Шепотки неслись вслед его шагам.
Даже пациенты, лежащие в отделении травматологии, и то смотрели осуждающе.
Людям ведь не объяснишь, что свой достаток и положение он заработал сам. Кровью и потом. Задержками на работе. Потерей первого брака. Нервами. И уже седыми висками. Хотя ему еще и сорока пяти нет.

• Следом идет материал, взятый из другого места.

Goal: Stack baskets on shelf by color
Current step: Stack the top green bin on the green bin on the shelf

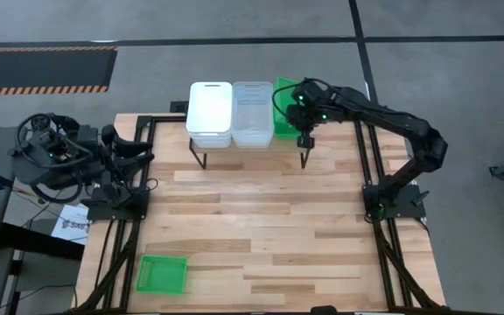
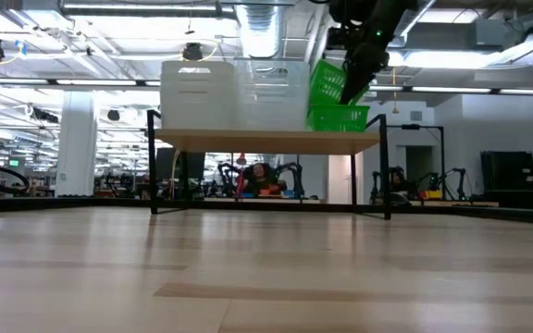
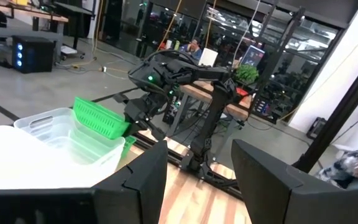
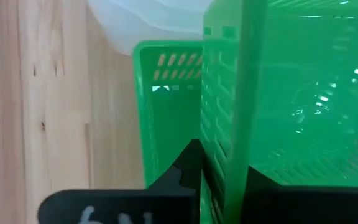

Он и объяснять ничего не собирается. Всем рты не заткнешь. Его это не трогает. А вот его девочку затронет. Все эти взгляды, шепотки. Это поначалу будут сочувствовать, но надолго жалости не хватит. Начнут осуждать, говорить что-то типа «сама виновата» или «если сучка не захочет, кобель не вскочит». Адвокатская практика Петра Афанасьевича позволила сделать такие выводы. Некоторые жертвы насилия не выдерживают именно вот этого осуждения от общества, от родных и друзей, от сокурсников, и так далее. Итог: самоубийство, или его попытка. Кому как повезет.
Девушек и женщин, сумевших пережить ужас и насилие, добивает общественное порицание.
Но похоже, теперь он будет весь седой.
Его малышка. Его Ксюша несколько раз приходила в себя, но не понимала кто она и где находится. С ней рядом присутствовал психолог и следователь.
А вот Петр не мог.
Каждый синяк на ее коже, каждый ее потерянный, беспомощный взгляд… ножом по сердцу.
Она не говорила. Повреждено горло. Потому что ее душили удавкой.
Сейчас он еле стоял на ногах, вспоминая слова следователя.
Она боролась. Пыталась кричать и еще сильней этим повредила себе горло. И если бы не парни, что шли мимо и вспугнули насильника, возможно ее бы убили, как прошлых двух девушек. Ей хватило сил прокусить насильнику ладонь до крови, он ослабил хватку, и она смогла бороться активней.
Много ушибов и ссадин. Разбит затылок.
Криминалисты собрали много биоматериала (даже думать о том, что скрывается за этим определением, страшно, хоть он и так знает, юрист ведь), будут прогонять по базе. Так, как она единственная выжившая, предстоит составить фоторобот, описание. Подробная дача показаний.
Первые два часа после нападения она еще могла говорить, точнее сипеть, но следователь сумел разобрать пару предложений.